Washington’s contribution of 100 military advisers to help central African forces neutralize the Lord’s Resistance Army (LRA) has been welcomed by some in the countries where the insurgency sows terror, but has also been met by caveats and calls for a negotiated path to peace.

“The situation is completely out of hand, people are being killed day and night,” Silvestor Kimbezi, a Congolese priest, told a recent workshop on the LRA’s impact in Uganda, South Sudan, the Democratic Republic of Congo (DRC) and Central African Republic (CAR), held in the northern Ugandan town of Gulu.

“These people are experiencing the worst form of violence they have ever witnessed; women and children are being abducted and subjected to inhuman conditions while older people are clobbered to death. We urge governments of these countries to get serious, otherwise people might be wiped out in these places,” he added.

Although the LRA is estimated to have fewer than 500 fighters, it has displaced some 440,000 people across the three countries, according to the UN Office for the Coordination of Humanitarian Affairs (OCHA).

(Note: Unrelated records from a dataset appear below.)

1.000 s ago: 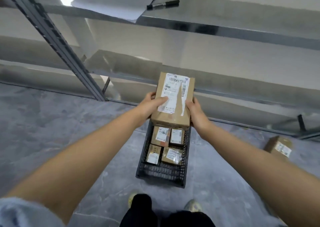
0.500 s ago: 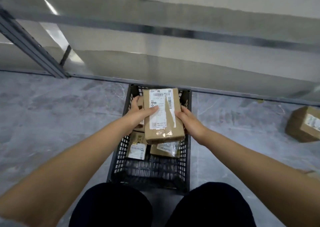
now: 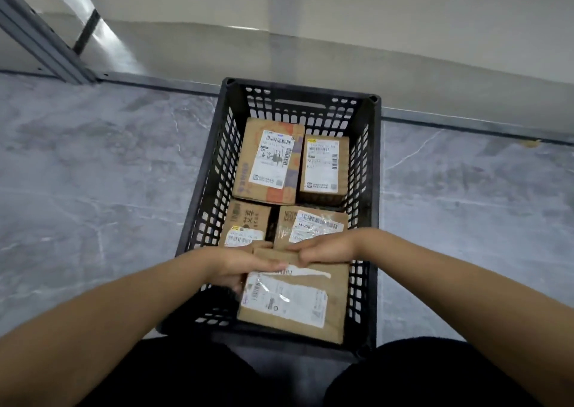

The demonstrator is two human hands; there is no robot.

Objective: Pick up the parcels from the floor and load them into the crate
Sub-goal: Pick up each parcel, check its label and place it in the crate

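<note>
Your left hand (image 3: 239, 265) and right hand (image 3: 323, 248) have their fingers clamped on the far edge of a brown parcel (image 3: 295, 298) lying in the near end of the black crate (image 3: 371, 189). Its white label shows barcodes; the print is too blurred to read. One of four parcels (image 3: 270, 161) beyond reads "14-J06". The crate sits on grey marbled floor (image 3: 93, 173) beside a pale wall (image 3: 403, 18).
</note>
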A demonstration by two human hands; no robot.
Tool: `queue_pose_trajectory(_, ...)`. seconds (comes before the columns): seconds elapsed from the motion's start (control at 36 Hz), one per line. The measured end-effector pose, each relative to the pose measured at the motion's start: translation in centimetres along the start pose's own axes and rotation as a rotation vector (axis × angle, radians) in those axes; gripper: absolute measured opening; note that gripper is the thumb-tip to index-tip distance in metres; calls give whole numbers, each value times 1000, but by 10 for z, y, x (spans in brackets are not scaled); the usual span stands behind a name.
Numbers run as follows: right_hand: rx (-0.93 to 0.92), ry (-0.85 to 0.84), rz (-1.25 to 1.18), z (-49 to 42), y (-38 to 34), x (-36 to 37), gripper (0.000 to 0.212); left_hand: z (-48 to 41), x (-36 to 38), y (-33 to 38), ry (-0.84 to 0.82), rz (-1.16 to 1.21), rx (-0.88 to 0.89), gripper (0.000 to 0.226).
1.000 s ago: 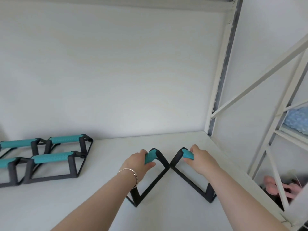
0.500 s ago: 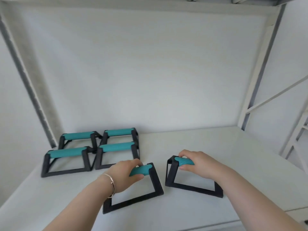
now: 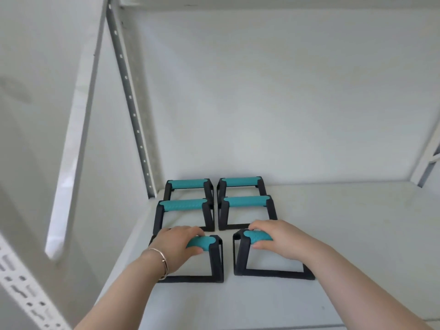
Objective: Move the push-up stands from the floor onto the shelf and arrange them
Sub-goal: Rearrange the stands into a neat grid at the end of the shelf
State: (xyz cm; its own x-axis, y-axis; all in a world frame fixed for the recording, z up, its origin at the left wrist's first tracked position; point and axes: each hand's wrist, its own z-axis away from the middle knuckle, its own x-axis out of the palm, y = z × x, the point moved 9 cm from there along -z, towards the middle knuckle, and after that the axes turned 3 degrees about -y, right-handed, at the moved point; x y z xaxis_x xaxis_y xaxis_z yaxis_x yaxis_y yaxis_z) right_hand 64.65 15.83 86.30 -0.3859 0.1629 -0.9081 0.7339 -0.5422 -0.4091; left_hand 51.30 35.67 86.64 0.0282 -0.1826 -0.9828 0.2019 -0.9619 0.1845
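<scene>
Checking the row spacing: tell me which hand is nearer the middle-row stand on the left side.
Left. The left hand grips the near-left stand directly in front of the middle-left stand; the right hand is on the near-right stand, one column over.

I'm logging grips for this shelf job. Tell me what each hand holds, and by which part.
The left hand grips the front-left push-up stand by its teal handle; the right hand grips the front-right push-up stand the same way.

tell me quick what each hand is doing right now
Left hand: closed on the front left stand, at its teal grip.
Right hand: closed on the front right stand.
</scene>
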Motion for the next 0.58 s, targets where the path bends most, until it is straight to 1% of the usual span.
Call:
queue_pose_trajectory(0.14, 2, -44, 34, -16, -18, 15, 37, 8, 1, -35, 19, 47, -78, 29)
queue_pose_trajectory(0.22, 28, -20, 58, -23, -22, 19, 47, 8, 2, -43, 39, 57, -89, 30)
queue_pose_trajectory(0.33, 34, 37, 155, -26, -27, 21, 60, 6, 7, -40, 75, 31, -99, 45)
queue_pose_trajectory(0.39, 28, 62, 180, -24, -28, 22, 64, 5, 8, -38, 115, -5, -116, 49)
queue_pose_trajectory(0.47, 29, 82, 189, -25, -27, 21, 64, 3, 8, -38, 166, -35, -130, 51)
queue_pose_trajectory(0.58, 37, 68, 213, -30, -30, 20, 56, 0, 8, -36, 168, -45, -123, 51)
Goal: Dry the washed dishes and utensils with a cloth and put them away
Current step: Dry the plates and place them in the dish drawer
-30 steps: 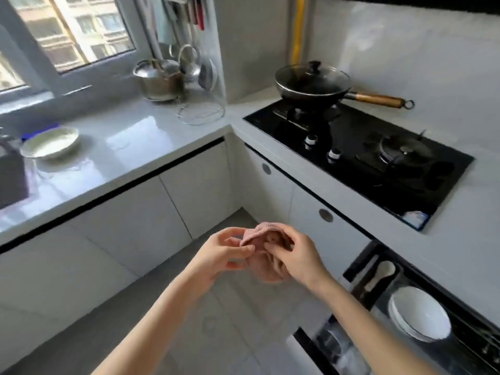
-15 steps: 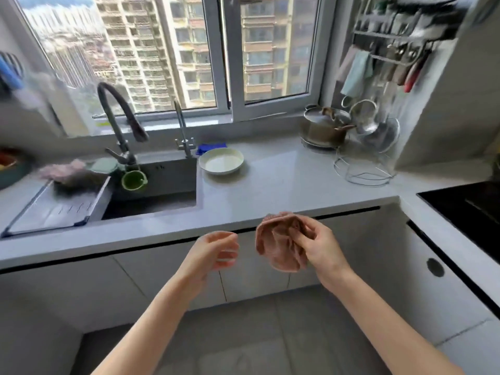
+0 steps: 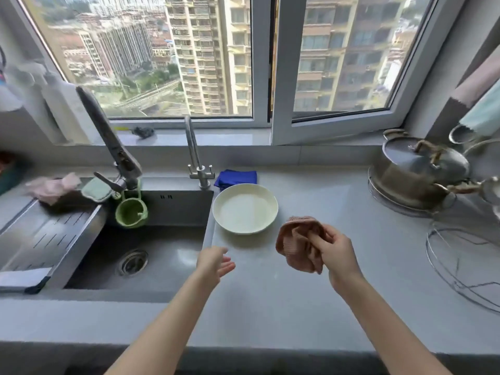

Between January and August 2011, there were 240 attacks attributed to the LRA, leading to 130 deaths and 327 abductions. Most of these incidents took place in northeastern DRC.

“The government of South Sudan has endorsed and accepted the role of the US to help fight the LRA,” that country’s information minister, Barnaba Marial Benjamin, told IRIN in Juba.

“The US has a major role in terms of logistical support, in terms of trying to locate [groups] on difficult terrain,” he added.

“We need the support from the superpowers, who have the capacity to detect them [the LRA] hiding in very deep forest,” echoed military spokesman Philip Aguer, remarking on his country’s lack of necessary air power and surveillance capacity.

In South Sudan, into which LRA forces were first chased from their original northern Uganda bases in the late 1990s, the group remains active, especially in Western Equatoria State’s Yambio County, according to Justin Ginara, director of child welfare in the newly independent nation.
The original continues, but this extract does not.